> **WORK ORDER**
What is the number of lines in these records that hold the word "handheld"? Reply with that number alone.

> **DATA UNDER STUDY**
____________________

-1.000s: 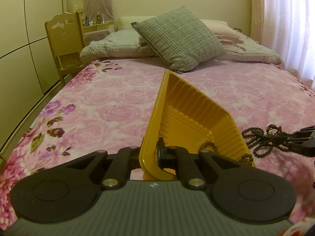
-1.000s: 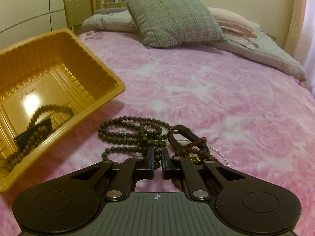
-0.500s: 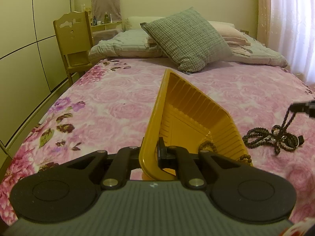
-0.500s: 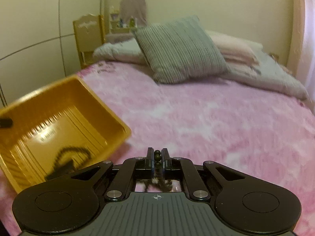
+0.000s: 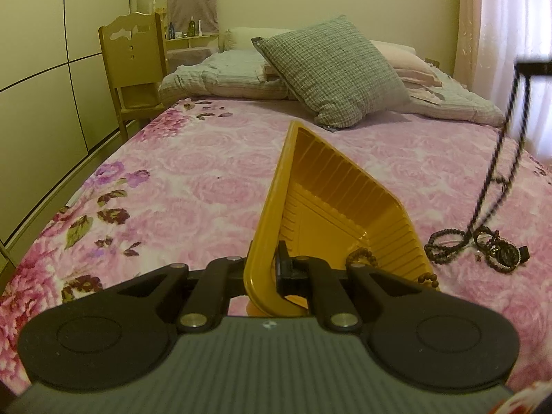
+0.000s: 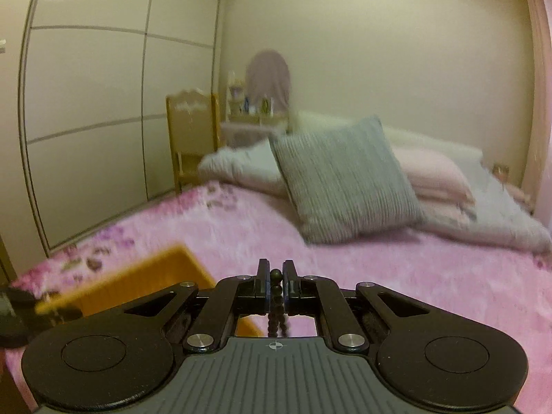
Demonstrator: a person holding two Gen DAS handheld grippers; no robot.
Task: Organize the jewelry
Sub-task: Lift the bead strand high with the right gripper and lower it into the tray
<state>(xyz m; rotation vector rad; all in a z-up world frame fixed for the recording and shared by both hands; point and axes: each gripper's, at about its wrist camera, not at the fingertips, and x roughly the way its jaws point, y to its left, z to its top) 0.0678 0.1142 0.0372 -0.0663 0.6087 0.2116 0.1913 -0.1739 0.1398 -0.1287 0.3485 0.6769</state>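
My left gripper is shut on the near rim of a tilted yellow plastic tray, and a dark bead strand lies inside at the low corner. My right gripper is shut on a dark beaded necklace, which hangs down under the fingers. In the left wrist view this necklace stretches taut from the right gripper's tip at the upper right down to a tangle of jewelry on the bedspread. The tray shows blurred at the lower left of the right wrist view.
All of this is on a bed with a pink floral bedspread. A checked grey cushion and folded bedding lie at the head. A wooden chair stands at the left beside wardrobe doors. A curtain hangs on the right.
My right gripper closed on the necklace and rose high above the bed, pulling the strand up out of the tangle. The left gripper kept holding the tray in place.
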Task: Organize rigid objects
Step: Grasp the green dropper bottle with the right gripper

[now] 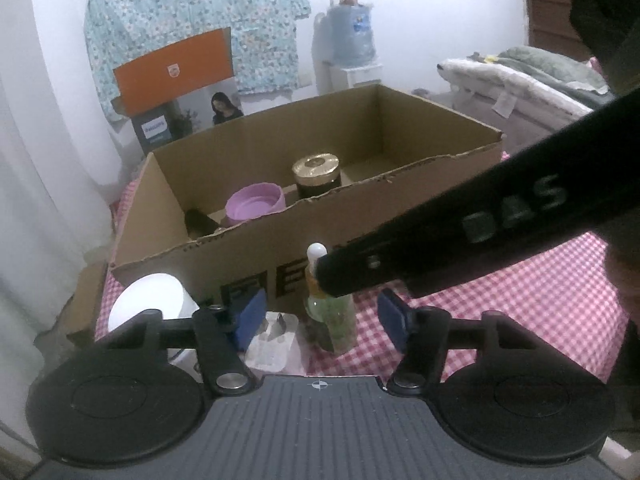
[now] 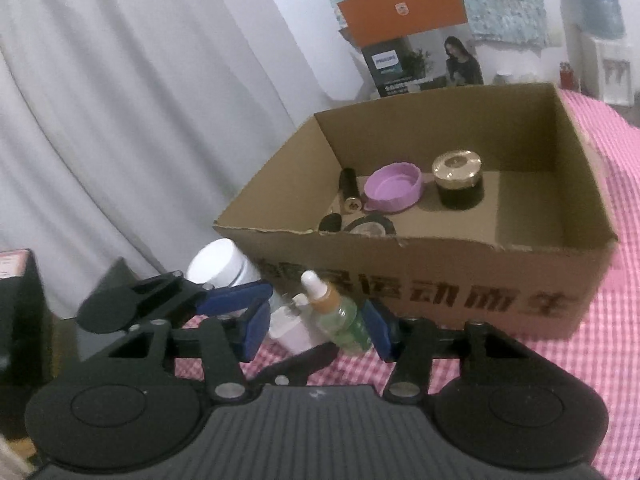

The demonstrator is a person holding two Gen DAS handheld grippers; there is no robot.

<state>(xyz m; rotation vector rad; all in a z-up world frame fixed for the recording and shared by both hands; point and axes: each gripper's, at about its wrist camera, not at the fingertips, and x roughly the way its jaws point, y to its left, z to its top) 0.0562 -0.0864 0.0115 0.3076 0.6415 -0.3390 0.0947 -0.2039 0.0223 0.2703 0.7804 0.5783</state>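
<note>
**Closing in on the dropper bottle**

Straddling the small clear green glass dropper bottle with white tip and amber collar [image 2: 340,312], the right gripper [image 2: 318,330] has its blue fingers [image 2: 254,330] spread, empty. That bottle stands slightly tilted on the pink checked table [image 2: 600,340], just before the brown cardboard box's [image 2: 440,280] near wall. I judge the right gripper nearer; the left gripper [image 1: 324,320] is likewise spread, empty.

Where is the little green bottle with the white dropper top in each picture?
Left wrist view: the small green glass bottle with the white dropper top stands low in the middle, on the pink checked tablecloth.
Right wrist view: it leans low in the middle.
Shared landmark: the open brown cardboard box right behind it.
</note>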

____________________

> **ANSWER TO THIS TASK**
2